In family sessions, I can help all members of the family learn how to grieve these losses together, which produces a powerful bonding experience. In other cases, parents who want to protect their children from the painful and dangerous minefields of adolescents may learn through family therapy how to negotiate more flexible boundaries as their teenager works to earn their trust. In addition, family therapy can be helpful in working through some of the stresses the BFRB causes for other members of the family, including self-blame and feelings of overwhelm.
Two families I’ve worked with agreed to participate in six-month follow up interviews (conducted by a graduate student) to assess the effectiveness of our work together, with a focus on how family therapy fit into their healing process. Both teen clients chose pseudonyms for themselves—Colt and Nikki.

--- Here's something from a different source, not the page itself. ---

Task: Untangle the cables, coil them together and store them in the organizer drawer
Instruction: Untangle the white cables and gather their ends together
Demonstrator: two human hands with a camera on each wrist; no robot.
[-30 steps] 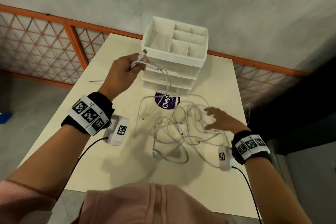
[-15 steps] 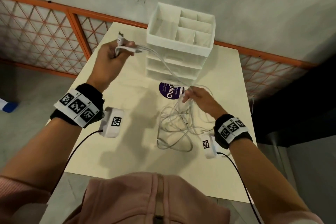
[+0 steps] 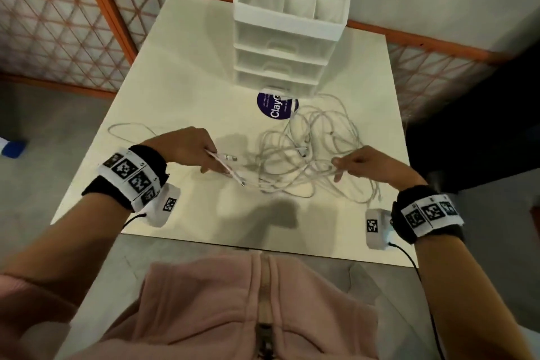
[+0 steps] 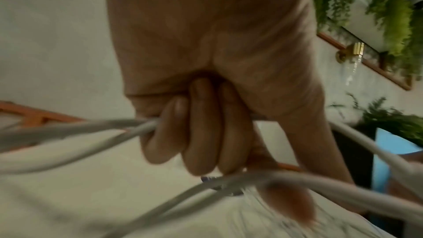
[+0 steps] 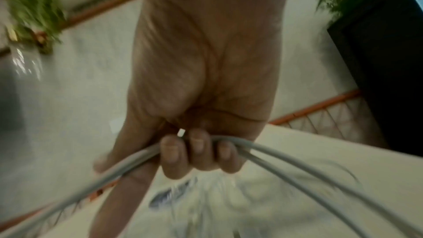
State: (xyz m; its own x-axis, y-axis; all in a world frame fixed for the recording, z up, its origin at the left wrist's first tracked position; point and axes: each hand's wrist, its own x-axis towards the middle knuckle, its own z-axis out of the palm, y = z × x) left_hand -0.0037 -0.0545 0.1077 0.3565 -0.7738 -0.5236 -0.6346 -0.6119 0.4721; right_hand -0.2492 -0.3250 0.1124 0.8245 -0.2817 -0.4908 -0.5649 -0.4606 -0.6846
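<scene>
A tangle of white cables (image 3: 306, 152) lies on the cream table (image 3: 190, 73) in front of the white organizer with drawers (image 3: 286, 47). My left hand (image 3: 201, 152) grips cable ends low over the table, left of the tangle; plug tips stick out toward the pile. In the left wrist view its fingers (image 4: 201, 133) curl round white cable strands (image 4: 80, 129). My right hand (image 3: 350, 164) holds strands at the tangle's right edge; in the right wrist view its fingers (image 5: 196, 151) are curled round several cables (image 5: 274, 155). A loose cable loop (image 3: 128, 128) lies behind the left hand.
A round purple sticker (image 3: 276, 105) sits on the table before the organizer's closed drawers. An orange lattice railing (image 3: 73, 23) runs behind and to the left of the table. The table's near edge (image 3: 263, 248) is close to my body.
My left hand has come down from beside the organizer's top to the table with its cable ends. My right hand moved right and nearer, and now grips strands at the tangle's right edge.
</scene>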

Colt and I met regularly for two years. His parents came to the first half of each session and left for the second half. Initially, spending time with his family in the room helped Colt to relax and build trust in me. We found that the split sessions also helped his parents bring up issues or conflicts that Colt might not have mentioned on his own. Then he and I could work on those concerns during the rest of our time together. Six months post-treatment, he and his parents agreed that he had resolved his hair-pulling behavior. This is what each of them said about what worked in their therapy:
Colt: [Stacy] taught me how to deal with the nervous stuff. When I was coming here, (my hair-pulling) was out of control. But then when I left, I was totally controlled.

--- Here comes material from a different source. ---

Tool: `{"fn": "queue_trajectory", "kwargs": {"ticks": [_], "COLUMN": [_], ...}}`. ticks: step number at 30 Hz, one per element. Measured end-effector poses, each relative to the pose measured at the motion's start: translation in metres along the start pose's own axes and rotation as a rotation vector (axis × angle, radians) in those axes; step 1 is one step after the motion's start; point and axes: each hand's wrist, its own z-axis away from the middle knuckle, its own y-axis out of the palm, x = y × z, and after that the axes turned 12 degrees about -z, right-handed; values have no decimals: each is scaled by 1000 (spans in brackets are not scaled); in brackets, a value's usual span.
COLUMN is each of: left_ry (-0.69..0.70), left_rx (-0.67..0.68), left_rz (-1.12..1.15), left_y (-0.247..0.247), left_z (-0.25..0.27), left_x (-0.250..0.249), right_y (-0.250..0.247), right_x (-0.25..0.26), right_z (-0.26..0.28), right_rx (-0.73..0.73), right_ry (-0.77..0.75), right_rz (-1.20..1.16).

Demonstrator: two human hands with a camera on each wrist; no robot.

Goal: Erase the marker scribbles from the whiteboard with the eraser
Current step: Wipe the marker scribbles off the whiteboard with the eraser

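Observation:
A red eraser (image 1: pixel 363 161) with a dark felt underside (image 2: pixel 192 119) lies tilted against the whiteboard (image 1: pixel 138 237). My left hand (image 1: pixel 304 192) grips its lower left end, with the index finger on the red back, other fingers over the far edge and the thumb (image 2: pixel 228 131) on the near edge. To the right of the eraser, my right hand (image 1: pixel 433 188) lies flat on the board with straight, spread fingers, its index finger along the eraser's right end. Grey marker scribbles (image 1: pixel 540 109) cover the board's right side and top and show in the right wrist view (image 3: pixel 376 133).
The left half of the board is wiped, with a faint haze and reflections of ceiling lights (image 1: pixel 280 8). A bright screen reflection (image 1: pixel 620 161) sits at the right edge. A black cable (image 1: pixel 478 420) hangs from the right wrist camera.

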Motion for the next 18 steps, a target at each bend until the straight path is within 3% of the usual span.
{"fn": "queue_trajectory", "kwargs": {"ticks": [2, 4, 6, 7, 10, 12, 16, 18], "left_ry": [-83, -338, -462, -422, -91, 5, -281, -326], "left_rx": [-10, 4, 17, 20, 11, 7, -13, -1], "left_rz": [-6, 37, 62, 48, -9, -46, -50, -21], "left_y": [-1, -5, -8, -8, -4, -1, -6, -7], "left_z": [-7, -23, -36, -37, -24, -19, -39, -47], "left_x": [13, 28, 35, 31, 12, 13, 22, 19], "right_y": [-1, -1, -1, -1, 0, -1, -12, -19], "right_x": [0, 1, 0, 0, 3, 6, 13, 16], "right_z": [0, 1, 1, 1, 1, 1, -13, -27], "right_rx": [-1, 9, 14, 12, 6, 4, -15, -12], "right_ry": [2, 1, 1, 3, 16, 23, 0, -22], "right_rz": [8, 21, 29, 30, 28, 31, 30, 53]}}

Colt’s Mom: I think Stacy really took into account all three of us and how we all worked together. I think she took us into consideration when she was helping Colt.
Colt’s Dad: I think the relationship (with Stacy) evolved. When we first came, it was all about Colt, and then it became about this family working really hard. She joined in that fight with us. We really gelled well.

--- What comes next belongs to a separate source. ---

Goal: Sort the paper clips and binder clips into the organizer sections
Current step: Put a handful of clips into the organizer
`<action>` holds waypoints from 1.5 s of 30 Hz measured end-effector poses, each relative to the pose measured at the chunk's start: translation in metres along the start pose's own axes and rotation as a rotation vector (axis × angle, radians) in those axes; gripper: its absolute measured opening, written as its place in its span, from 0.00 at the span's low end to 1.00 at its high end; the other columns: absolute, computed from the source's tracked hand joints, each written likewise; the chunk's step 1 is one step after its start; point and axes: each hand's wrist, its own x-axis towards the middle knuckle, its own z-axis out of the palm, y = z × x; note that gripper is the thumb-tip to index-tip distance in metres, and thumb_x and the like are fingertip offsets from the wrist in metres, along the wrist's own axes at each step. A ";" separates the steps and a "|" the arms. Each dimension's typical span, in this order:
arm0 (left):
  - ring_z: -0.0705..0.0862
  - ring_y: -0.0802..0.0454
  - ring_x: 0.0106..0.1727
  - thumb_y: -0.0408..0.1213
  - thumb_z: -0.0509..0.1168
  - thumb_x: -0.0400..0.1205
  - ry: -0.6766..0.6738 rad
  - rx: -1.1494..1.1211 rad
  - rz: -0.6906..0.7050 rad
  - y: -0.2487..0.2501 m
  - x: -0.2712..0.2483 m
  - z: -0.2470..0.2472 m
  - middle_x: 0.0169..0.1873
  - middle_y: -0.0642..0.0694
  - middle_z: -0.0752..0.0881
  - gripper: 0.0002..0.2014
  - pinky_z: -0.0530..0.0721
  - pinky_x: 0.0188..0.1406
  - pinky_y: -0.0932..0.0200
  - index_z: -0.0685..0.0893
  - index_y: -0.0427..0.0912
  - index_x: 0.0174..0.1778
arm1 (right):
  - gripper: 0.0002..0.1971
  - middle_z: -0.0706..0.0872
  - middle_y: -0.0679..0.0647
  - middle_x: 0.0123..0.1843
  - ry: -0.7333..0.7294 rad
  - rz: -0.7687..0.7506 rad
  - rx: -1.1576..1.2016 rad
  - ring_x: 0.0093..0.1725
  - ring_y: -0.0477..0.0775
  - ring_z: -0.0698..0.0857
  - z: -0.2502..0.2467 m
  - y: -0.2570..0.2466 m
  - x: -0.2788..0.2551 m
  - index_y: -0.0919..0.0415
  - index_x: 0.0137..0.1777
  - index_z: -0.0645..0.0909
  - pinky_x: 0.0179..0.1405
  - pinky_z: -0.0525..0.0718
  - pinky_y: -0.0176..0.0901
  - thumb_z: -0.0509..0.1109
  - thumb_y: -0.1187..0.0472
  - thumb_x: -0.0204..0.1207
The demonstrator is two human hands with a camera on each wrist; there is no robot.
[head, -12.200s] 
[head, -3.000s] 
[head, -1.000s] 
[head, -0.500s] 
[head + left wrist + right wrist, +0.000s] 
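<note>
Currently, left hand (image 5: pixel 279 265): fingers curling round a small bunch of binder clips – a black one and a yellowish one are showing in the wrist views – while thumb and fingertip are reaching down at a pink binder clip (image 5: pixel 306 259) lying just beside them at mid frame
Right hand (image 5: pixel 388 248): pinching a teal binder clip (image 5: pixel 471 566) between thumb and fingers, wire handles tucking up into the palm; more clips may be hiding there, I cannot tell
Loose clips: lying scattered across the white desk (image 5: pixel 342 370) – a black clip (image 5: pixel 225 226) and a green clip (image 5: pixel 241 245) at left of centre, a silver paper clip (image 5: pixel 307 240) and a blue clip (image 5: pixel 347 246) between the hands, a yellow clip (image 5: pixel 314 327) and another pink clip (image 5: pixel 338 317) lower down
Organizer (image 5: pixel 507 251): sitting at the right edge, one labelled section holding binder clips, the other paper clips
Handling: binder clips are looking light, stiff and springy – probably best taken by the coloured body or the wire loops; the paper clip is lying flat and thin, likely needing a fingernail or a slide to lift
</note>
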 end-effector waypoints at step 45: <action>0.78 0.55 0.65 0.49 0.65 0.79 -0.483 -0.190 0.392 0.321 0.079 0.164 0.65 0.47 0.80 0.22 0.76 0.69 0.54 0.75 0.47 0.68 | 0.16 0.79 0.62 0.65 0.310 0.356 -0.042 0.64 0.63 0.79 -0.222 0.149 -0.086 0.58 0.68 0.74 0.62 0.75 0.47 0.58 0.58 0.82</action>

Nikki, who saw me individually for three years for trichotillomania with family therapy included as needed, decreased her hair-pulling to a level that no longer distressed her. She came in alone for her post-treatment interview, and explained the importance of family sessions in our work together: “I was talking to Stacy about something and she was just like, why don’t we bring your mom in? My mom came in for a bit, and it was super helpful. I hadn’t been telling her things, and she hadn’t been telling me things. And then it was a lot easier once we were communicating. I told her that when she wanted me to put Band Aids on all the time, she made me feel bad. I was judgmental toward myself, and once she told me it was okay, it just helped a lot.”
Of course, it is natural for families to feel anxious and reluctant about giving family therapy a try. It may feel like it is just the problem of the person with the BFRBs, and it is always scary to do something new and unknown. Many of my clients find that the power of working as a family team to conquer a problem along with the relief that can come from that work is worth facing those fears.
Bowen, M. (1978). Family therapy in clinical practice. Lanham, MD: Rowman & Littlefield.
Keuthen, N., Fama, Jl, Attenburger, E, Allan, A., Raff, A., & Pauls, D. (2013). Family environment in adolescent trichotillomania. Journal of Obsessive-Compulsive and Related Disorders (Volume 2, Issue 4), 366-274.